*Problem statement*
Without the pictures, reproduce the records that follow exactly.

Extracted data entries
.....

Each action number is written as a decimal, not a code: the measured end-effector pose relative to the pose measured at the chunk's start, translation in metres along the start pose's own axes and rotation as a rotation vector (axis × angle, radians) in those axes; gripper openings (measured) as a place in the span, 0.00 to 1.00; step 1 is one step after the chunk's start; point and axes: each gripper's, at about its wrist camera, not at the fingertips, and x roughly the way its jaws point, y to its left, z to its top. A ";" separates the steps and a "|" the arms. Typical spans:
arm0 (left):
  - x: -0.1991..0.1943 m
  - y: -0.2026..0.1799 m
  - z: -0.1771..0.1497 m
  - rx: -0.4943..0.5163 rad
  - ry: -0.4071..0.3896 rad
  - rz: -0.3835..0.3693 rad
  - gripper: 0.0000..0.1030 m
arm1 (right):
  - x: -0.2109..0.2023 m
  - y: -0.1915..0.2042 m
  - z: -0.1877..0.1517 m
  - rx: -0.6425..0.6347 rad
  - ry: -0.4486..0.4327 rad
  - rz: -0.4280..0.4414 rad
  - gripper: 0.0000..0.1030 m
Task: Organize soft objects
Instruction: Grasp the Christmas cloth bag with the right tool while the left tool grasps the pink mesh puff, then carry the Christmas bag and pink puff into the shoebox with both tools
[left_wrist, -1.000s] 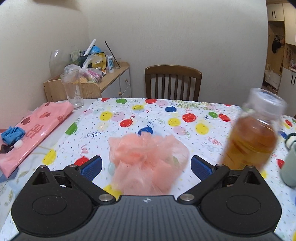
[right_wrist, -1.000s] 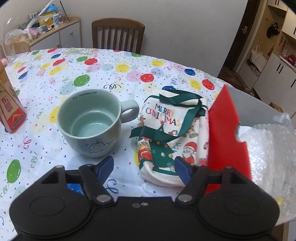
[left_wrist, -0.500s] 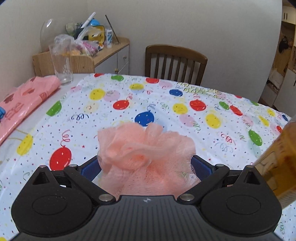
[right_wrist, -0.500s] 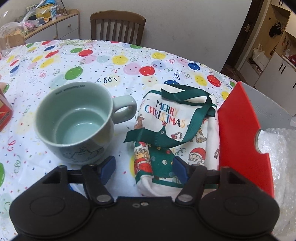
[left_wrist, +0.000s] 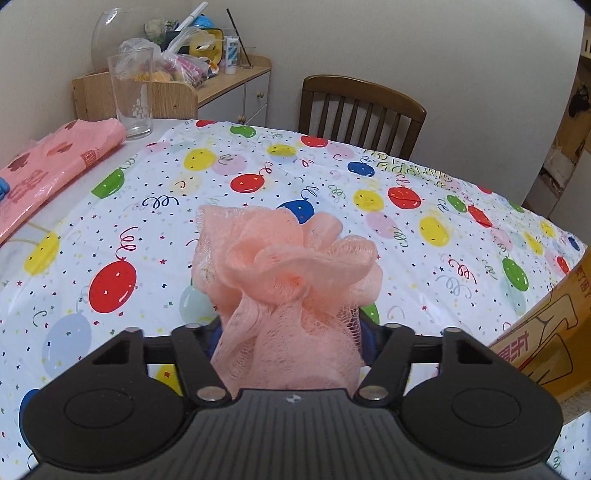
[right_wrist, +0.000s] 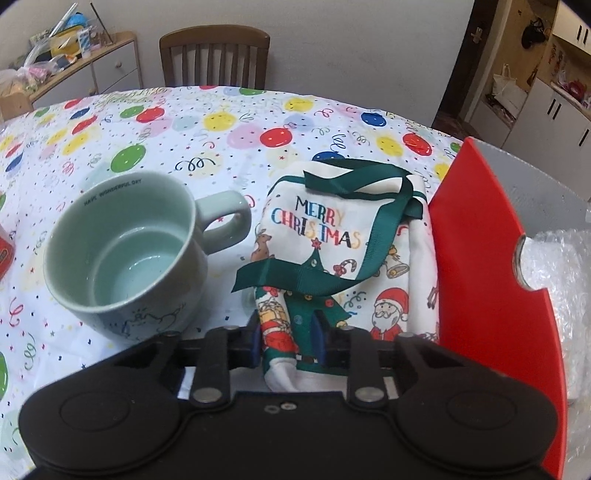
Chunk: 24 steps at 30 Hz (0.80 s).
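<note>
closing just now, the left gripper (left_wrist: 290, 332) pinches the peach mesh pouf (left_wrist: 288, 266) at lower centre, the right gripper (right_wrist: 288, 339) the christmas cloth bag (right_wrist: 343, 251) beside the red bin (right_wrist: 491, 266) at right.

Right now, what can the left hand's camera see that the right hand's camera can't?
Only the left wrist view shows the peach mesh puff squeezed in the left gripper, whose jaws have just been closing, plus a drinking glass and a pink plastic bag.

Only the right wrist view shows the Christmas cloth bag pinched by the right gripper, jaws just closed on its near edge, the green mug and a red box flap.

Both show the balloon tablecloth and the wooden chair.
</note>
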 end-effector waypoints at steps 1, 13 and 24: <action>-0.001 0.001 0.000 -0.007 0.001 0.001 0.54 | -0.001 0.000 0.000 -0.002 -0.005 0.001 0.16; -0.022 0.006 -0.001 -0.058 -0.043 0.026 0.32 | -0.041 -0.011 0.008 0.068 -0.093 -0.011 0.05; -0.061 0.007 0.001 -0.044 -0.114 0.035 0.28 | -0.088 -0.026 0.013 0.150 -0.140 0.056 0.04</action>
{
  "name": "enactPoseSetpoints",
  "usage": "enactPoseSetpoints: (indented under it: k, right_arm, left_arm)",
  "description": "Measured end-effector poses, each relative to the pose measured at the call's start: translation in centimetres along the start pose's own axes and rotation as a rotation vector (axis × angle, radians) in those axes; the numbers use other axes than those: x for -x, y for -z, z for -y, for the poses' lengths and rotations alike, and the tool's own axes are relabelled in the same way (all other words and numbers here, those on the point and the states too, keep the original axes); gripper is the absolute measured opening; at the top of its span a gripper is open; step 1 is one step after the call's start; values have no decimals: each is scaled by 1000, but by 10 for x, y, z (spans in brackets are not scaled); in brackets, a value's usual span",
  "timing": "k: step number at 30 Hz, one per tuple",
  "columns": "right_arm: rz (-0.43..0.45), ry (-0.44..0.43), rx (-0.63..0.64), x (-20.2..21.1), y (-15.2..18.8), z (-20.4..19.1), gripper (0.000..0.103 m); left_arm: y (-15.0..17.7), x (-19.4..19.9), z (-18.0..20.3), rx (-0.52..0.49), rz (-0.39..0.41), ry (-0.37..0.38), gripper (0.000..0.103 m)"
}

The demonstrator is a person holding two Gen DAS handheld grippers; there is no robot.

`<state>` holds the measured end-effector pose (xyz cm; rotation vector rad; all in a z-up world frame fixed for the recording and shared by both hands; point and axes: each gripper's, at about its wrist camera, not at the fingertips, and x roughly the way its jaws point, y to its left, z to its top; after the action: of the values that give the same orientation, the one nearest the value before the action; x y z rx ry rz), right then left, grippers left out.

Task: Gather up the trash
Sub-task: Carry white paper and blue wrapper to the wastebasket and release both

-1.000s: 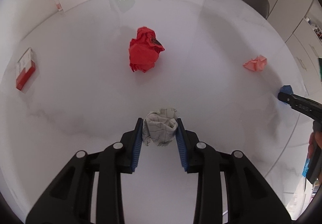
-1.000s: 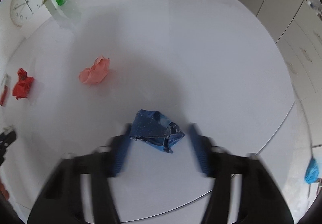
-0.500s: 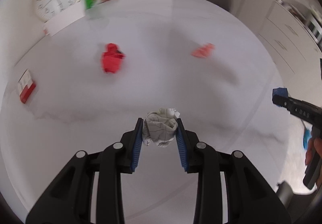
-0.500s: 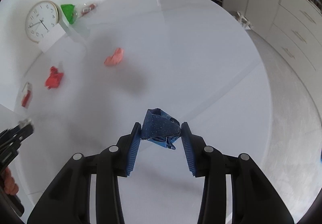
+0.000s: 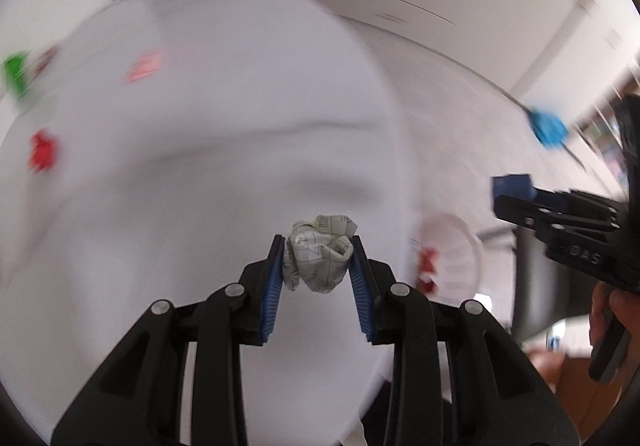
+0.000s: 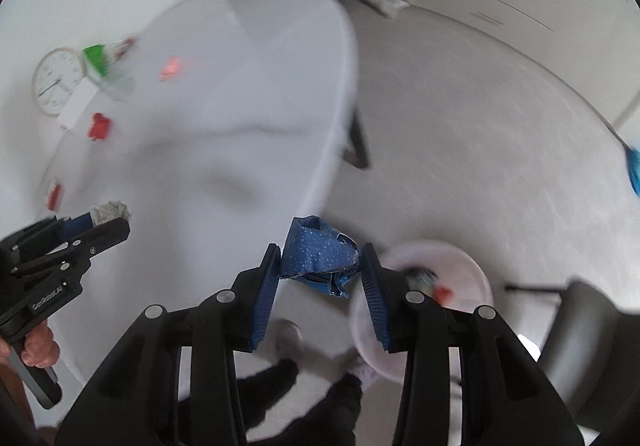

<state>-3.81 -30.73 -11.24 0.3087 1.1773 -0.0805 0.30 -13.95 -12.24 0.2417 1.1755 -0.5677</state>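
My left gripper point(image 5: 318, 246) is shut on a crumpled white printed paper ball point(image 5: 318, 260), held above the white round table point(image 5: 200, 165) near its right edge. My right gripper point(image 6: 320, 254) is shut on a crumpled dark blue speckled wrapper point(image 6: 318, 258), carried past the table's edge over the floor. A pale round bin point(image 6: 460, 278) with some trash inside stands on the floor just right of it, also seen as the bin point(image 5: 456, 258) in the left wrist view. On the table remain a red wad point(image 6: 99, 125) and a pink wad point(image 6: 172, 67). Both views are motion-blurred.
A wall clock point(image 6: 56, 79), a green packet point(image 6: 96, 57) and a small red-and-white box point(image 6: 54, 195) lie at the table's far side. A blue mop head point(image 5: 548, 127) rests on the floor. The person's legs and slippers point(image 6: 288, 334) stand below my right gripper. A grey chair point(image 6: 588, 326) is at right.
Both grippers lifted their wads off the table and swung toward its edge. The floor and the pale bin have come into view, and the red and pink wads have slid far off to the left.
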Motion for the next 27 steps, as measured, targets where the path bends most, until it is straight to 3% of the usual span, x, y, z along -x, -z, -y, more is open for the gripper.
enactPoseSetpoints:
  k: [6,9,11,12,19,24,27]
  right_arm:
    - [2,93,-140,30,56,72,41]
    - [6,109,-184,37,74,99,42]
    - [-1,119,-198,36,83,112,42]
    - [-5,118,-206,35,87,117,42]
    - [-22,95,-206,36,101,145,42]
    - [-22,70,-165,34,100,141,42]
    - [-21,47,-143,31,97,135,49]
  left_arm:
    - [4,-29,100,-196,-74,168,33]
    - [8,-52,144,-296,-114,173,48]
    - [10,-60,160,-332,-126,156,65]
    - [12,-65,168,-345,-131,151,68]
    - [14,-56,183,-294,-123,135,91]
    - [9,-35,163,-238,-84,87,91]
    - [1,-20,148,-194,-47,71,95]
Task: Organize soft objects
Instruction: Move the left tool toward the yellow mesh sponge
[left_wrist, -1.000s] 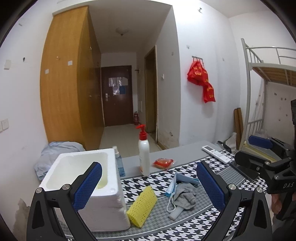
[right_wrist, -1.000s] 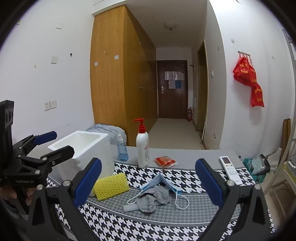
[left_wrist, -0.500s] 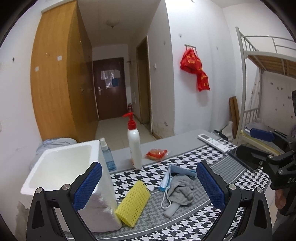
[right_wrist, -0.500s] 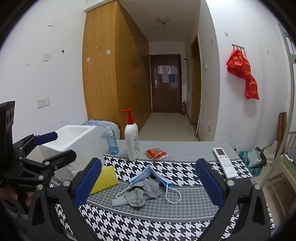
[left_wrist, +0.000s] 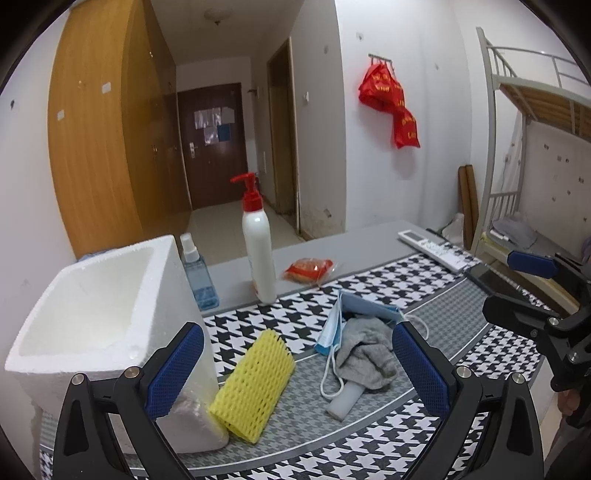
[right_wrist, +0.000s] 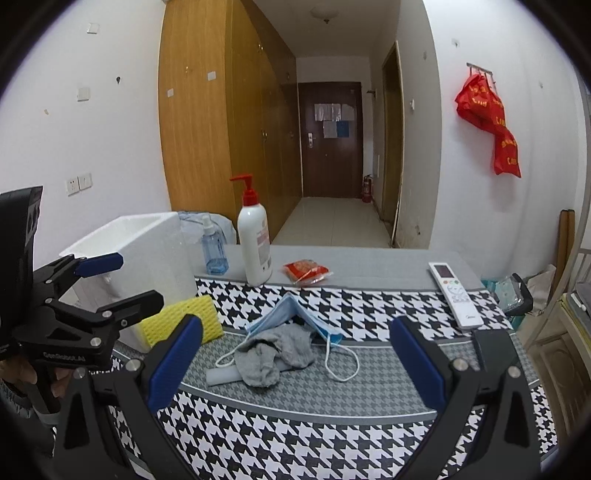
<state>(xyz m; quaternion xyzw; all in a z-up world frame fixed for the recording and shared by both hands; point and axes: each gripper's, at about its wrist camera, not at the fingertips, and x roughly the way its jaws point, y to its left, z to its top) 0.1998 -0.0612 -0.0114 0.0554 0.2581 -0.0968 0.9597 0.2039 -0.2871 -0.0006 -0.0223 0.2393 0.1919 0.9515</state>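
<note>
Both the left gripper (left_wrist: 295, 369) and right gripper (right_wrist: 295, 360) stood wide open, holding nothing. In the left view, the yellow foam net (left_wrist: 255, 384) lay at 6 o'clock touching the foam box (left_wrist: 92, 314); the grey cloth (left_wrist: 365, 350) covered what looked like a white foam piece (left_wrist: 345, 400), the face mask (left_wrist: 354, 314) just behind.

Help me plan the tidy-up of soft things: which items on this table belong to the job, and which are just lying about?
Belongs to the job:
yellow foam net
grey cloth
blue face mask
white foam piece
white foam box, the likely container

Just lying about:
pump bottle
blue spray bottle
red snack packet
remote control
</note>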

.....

*Solution for this task*
Each action number is written as a decimal, not a code: the measured end-effector pose relative to the pose measured at the chunk's start, translation in metres along the start pose's own axes and rotation as a rotation vector (axis × angle, radians) in those axes; gripper openings (measured) as a place in the span, 0.00 to 1.00; step 1 is one step after the chunk's start; point and axes: each gripper's, at about its wrist camera, not at the fingertips, and x roughly the way its jaws point, y to its left, z to its top. A ";" separates the steps and a "|" the arms. Typical spans:
arm0 (left):
  - x: -0.1991..0.1943 m
  - y: -0.2026..0.1799 m
  - z: -0.1771..0.1497 m
  - rx: -0.4943..0.5163 rad
  - ry: -0.4071..0.3896 rad
  - rz: -0.3835..0.3693 rad
  - gripper: 0.0000..0.1030 m
arm1 (right):
  - x: -0.2109..0.2023 m
  - y: -0.1915..0.2042 m
  - z: -0.1877..0.1517 m
  - rx: -0.6425..0.6347 rad
  - ry: -0.4486..0.4327 rad
  - rz: -0.4280..0.4414 rad
  - gripper: 0.0000..0.1030 m
Task: Organize soft objects
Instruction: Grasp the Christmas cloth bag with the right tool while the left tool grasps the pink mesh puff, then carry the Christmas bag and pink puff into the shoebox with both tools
[left_wrist, -1.000s] 
[right_wrist, -1.000s] 
[left_wrist, -0.500s] 
[right_wrist, -0.500s] 
[left_wrist, +0.000s] 
[right_wrist, +0.000s] 
Chunk: 24 steps at 30 Hz (0.80 s).
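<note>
closing just now, the left gripper (left_wrist: 290, 332) pinches the peach mesh pouf (left_wrist: 288, 266) at lower centre, the right gripper (right_wrist: 288, 339) the christmas cloth bag (right_wrist: 343, 251) beside the red bin (right_wrist: 491, 266) at right.

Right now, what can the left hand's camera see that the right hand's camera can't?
Only the left wrist view shows the peach mesh puff squeezed in the left gripper, whose jaws have just been closing, plus a drinking glass and a pink plastic bag.

Only the right wrist view shows the Christmas cloth bag pinched by the right gripper, jaws just closed on its near edge, the green mug and a red box flap.

Both show the balloon tablecloth and the wooden chair.
</note>
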 end-effector waypoints at steps 1, 13 and 24: <action>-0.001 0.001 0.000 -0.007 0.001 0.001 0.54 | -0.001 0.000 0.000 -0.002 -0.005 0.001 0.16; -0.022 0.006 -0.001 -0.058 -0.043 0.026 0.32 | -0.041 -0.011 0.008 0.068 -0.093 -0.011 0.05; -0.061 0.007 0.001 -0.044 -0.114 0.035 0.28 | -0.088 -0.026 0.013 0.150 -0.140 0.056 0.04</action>
{
  "name": "enactPoseSetpoints",
  "usage": "enactPoseSetpoints: (indented under it: k, right_arm, left_arm)",
  "description": "Measured end-effector poses, each relative to the pose measured at the call's start: translation in centimetres along the start pose's own axes and rotation as a rotation vector (axis × angle, radians) in those axes; the numbers use other axes than those: x for -x, y for -z, z for -y, for the poses' lengths and rotations alike, and the tool's own axes are relabelled in the same way (all other words and numbers here, those on the point and the states too, keep the original axes); gripper is the absolute measured opening; at the top of its span a gripper is open; step 1 is one step after the call's start; values have no decimals: each is scaled by 1000, but by 10 for x, y, z (spans in brackets are not scaled); in brackets, a value's usual span",
  "timing": "k: step number at 30 Hz, one per tuple",
  "columns": "right_arm: rz (-0.43..0.45), ry (-0.44..0.43), rx (-0.63..0.64), x (-20.2..21.1), y (-15.2..18.8), z (-20.4..19.1), gripper (0.000..0.103 m); left_arm: y (-15.0..17.7), x (-19.4..19.9), z (-18.0..20.3), rx (-0.52..0.49), rz (-0.39..0.41), ry (-0.37..0.38), gripper (0.000..0.103 m)"
}

The demonstrator is a person holding two Gen DAS handheld grippers; there is no robot.

`<state>` holds the measured end-effector pose (xyz cm; rotation vector rad; all in a z-up world frame fixed for the recording and shared by both hands; point and axes: each gripper's, at about its wrist camera, not at the fingertips, and x roughly the way its jaws point, y to its left, z to its top; after the action: of the values that give the same orientation, the one nearest the value before the action; x y z rx ry rz), right then left, grippers left out.

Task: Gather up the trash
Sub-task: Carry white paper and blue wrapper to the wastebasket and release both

-1.000s: 
-1.000s: 
-0.500s: 
-0.500s: 
+0.000s: 
+0.000s: 

<state>-3.81 -30.73 -11.24 0.3087 1.1773 -0.0805 0.30 -13.95 -12.24 0.2417 1.1755 -0.5677</state>
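My left gripper point(image 5: 318, 246) is shut on a crumpled white printed paper ball point(image 5: 318, 260), held above the white round table point(image 5: 200, 165) near its right edge. My right gripper point(image 6: 320, 254) is shut on a crumpled dark blue speckled wrapper point(image 6: 318, 258), carried past the table's edge over the floor. A pale round bin point(image 6: 460, 278) with some trash inside stands on the floor just right of it, also seen as the bin point(image 5: 456, 258) in the left wrist view. On the table remain a red wad point(image 6: 99, 125) and a pink wad point(image 6: 172, 67). Both views are motion-blurred.
A wall clock point(image 6: 56, 79), a green packet point(image 6: 96, 57) and a small red-and-white box point(image 6: 54, 195) lie at the table's far side. A blue mop head point(image 5: 548, 127) rests on the floor. The person's legs and slippers point(image 6: 288, 334) stand below my right gripper. A grey chair point(image 6: 588, 326) is at right.
Both grippers lifted their wads off the table and swung toward its edge. The floor and the pale bin have come into view, and the red and pink wads have slid far off to the left.
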Motion for the next 27 steps, as measured, targets where the path bends most, until it is straight to 3% of the usual span, x, y, z along -x, -z, -y, more is open for the gripper.
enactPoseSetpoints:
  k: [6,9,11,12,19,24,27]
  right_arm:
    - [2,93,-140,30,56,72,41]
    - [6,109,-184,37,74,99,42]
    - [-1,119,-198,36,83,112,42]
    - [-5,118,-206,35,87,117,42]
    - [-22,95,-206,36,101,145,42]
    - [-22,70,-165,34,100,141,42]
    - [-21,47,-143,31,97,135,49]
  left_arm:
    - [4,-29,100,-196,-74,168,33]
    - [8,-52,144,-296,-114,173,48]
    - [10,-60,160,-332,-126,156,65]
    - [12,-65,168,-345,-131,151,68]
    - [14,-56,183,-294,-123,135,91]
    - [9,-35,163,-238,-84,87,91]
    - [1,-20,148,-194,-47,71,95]
Task: Organize soft objects
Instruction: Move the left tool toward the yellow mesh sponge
[left_wrist, -1.000s] 
[right_wrist, -1.000s] 
[left_wrist, -0.500s] 
[right_wrist, -0.500s] 
[left_wrist, +0.000s] 
[right_wrist, +0.000s] 
<state>(xyz m; quaternion xyzw; all in a z-up world frame fixed for the recording and shared by both hands; point and axes: each gripper's, at about its wrist camera, not at the fingertips, and x roughly the way its jaws point, y to its left, z to its top) 0.1998 -0.0612 -0.0114 0.0554 0.2581 -0.0968 0.9597 0.2039 -0.2871 -0.0006 -0.0223 0.2393 0.1919 0.9515</state>
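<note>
Both the left gripper (left_wrist: 295, 369) and right gripper (right_wrist: 295, 360) stood wide open, holding nothing. In the left view, the yellow foam net (left_wrist: 255, 384) lay at 6 o'clock touching the foam box (left_wrist: 92, 314); the grey cloth (left_wrist: 365, 350) covered what looked like a white foam piece (left_wrist: 345, 400), the face mask (left_wrist: 354, 314) just behind.

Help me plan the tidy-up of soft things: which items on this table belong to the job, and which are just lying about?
Belongs to the job:
yellow foam net
grey cloth
blue face mask
white foam piece
white foam box, the likely container

Just lying about:
pump bottle
blue spray bottle
red snack packet
remote control
</note>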

The answer is finished.